Directions for this task =
Scan the data below and copy each line where "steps" occurs.

=== Given information ===

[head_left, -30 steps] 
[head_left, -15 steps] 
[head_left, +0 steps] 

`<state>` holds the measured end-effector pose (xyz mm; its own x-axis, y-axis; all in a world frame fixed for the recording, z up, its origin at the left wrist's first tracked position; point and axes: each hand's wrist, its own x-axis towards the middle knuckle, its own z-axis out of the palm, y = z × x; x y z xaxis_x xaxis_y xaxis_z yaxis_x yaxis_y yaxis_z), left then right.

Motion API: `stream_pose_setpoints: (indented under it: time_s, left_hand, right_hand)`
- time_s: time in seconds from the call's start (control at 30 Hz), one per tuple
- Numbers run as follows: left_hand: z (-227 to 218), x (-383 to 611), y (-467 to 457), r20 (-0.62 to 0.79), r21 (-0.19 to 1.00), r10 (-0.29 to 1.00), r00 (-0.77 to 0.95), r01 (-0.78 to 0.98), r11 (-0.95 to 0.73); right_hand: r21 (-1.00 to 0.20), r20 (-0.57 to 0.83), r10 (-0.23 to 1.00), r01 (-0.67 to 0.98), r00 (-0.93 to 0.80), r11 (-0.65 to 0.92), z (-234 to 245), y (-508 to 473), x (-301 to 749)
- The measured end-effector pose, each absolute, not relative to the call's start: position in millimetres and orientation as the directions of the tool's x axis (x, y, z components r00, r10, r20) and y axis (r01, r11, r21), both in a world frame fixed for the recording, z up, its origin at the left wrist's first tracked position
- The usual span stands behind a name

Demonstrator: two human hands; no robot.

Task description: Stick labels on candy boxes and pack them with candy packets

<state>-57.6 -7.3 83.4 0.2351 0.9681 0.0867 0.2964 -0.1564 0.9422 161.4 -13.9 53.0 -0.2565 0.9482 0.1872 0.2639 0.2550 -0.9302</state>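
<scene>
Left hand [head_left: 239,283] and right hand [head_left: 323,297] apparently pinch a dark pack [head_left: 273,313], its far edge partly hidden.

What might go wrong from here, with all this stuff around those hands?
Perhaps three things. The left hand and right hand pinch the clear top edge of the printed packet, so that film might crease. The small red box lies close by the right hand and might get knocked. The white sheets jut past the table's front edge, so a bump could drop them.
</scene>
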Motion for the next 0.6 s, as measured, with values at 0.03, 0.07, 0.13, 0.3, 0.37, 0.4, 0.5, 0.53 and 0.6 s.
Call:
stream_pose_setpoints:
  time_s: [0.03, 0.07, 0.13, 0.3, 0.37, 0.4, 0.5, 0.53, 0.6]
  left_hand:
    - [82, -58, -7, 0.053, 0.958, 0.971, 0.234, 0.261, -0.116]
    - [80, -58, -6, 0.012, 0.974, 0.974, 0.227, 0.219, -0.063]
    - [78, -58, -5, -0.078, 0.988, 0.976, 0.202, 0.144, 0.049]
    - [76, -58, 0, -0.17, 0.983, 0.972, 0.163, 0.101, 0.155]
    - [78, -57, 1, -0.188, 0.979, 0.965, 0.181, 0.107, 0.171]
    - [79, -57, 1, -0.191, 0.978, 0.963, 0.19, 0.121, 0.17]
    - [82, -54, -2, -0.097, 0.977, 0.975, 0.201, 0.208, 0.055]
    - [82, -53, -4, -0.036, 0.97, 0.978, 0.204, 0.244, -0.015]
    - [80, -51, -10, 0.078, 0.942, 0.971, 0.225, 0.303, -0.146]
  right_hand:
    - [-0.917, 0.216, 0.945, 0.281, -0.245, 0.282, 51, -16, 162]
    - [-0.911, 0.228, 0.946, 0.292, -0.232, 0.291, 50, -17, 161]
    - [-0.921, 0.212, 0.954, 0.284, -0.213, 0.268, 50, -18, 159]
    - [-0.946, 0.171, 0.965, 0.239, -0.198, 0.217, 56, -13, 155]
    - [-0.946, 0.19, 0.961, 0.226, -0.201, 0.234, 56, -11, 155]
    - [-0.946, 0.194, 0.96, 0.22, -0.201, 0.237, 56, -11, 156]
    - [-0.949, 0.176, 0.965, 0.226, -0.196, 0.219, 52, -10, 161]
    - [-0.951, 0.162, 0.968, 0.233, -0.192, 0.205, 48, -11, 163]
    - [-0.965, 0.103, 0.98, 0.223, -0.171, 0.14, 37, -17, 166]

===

Finished task =
[head_left, -30 steps] 
[head_left, -15 steps] 
[head_left, +0 steps] 

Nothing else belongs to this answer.